Write out the listing below word for word.

=======

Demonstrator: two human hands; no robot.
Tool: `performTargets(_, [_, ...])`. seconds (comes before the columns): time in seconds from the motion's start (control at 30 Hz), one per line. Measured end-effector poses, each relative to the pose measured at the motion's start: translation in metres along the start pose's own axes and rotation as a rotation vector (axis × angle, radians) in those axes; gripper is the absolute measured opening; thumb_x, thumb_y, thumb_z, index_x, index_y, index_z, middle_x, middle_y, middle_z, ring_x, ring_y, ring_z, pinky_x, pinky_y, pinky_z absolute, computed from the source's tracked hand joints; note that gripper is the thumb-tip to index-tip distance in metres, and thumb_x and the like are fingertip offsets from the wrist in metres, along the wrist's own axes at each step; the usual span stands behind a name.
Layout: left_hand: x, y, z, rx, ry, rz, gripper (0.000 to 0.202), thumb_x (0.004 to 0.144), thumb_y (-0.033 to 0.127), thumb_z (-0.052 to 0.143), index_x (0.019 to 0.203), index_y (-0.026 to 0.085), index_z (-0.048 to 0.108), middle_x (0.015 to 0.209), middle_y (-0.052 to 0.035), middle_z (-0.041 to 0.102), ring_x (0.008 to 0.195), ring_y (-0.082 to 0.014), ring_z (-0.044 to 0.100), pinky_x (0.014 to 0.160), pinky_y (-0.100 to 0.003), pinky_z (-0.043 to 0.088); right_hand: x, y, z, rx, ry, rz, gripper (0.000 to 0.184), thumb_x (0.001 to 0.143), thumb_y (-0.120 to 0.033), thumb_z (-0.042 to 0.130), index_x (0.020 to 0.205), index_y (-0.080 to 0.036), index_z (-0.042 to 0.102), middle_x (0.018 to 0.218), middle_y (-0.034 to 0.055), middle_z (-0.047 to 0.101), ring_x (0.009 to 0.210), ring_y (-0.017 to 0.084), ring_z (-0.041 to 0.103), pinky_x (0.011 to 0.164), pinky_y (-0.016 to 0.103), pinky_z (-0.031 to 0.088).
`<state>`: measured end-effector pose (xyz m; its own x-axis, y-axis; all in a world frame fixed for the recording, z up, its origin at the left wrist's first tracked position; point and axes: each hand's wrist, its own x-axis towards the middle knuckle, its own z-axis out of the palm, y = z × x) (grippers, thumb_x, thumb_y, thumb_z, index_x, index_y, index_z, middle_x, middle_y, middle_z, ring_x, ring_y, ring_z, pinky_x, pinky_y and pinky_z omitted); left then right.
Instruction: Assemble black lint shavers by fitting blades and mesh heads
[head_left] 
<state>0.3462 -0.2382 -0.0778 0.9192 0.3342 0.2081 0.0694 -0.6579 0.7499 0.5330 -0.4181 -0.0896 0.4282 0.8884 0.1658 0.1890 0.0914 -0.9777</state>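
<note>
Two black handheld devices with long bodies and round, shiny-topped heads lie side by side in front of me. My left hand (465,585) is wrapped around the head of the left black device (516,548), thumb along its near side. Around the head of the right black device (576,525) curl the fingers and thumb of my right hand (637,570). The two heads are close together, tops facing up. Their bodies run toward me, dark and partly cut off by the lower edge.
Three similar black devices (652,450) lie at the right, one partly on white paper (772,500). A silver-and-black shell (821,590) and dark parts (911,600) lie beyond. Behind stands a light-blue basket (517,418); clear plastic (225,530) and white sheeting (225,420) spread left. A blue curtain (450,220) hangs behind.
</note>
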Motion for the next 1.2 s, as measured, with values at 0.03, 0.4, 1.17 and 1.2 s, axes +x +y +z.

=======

Answer for this exercise:
Demonstrator: two human hands; no robot.
Tool: `performTargets(_, [_, ...])`. seconds (comes before the columns): time in seconds from the motion's start (control at 30 Hz), one per line. Measured end-effector poses, each relative to the pose measured at the motion's start: translation in metres along the start pose's own axes and rotation as a rotation vector (axis × angle, radians) in those axes; gripper is the absolute measured opening; thumb_x, thumb_y, thumb_z, index_x, index_y, index_z, middle_x, middle_y, middle_z, ring_x, ring_y, ring_z, pinky_x, pinky_y, pinky_z absolute, computed from the source's tracked hand joints; note that gripper is the thumb-tip to index-tip distance in metres, and thumb_x and the like are fingertip offsets from the wrist in metres, along the wrist's own axes at each step; the usual span stands behind a name.
Layout: left_hand: x, y, z, rx, ry, rz, gripper (0.000 to 0.202), thumb_x (0.004 to 0.144), thumb_y (-0.033 to 0.127), thumb_z (-0.052 to 0.143), index_x (0.019 to 0.203), index_y (-0.026 to 0.085), index_z (-0.048 to 0.108), middle_x (0.015 to 0.209), middle_y (-0.052 to 0.035), middle_z (-0.041 to 0.102), ring_x (0.008 to 0.195), ring_y (-0.082 to 0.014), ring_z (-0.044 to 0.100), pinky_x (0.014 to 0.160), pinky_y (-0.100 to 0.003), pinky_z (-0.043 to 0.088); right_hand: x, y, z, rx, ry, rz, gripper (0.000 to 0.184), thumb_x (0.001 to 0.143), thumb_y (-0.120 to 0.033), thumb_z (-0.042 to 0.130), index_x (0.020 to 0.205), index_y (-0.080 to 0.036), index_z (-0.042 to 0.102), middle_x (0.018 to 0.218), middle_y (-0.034 to 0.055), middle_z (-0.047 to 0.101), ring_x (0.009 to 0.210), ring_y (-0.017 to 0.084), ring_z (-0.041 to 0.103), pinky_x (0.011 to 0.164), pinky_y (-0.016 to 0.103), pinky_z (-0.031 to 0.088).
`<state>`: measured end-effector pose (xyz m; its own x-axis, y-axis; all in a world frame fixed for the recording, z up, its origin at the left wrist's first tracked position; point and axes: each hand's wrist, its own x-axis towards the middle knuckle, its own z-axis out of the palm, y = z × x) (grippers, thumb_x, thumb_y, thumb_z, index_x, index_y, index_z, middle_x, middle_y, middle_z, ring_x, ring_y, ring_z, pinky_x, pinky_y and pinky_z omitted); left then right.
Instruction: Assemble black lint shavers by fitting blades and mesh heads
[head_left] 
<state>0.3462 -0.2382 -0.0778 0.9192 0.3342 0.2081 0.0694 -0.6579 0.7499 0.5330 -0.4181 -0.0896 0.4282 0.8884 0.1658 0.1890 0.0914 -0.9777</state>
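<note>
Two black handheld devices with long bodies and round, shiny-topped heads lie side by side in front of me. My left hand (465,585) is wrapped around the head of the left black device (516,548), thumb along its near side. Around the head of the right black device (576,525) curl the fingers and thumb of my right hand (637,570). The two heads are close together, tops facing up. Their bodies run toward me, dark and partly cut off by the lower edge.
Three similar black devices (652,450) lie at the right, one partly on white paper (772,500). A silver-and-black shell (821,590) and dark parts (911,600) lie beyond. Behind stands a light-blue basket (517,418); clear plastic (225,530) and white sheeting (225,420) spread left. A blue curtain (450,220) hangs behind.
</note>
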Motion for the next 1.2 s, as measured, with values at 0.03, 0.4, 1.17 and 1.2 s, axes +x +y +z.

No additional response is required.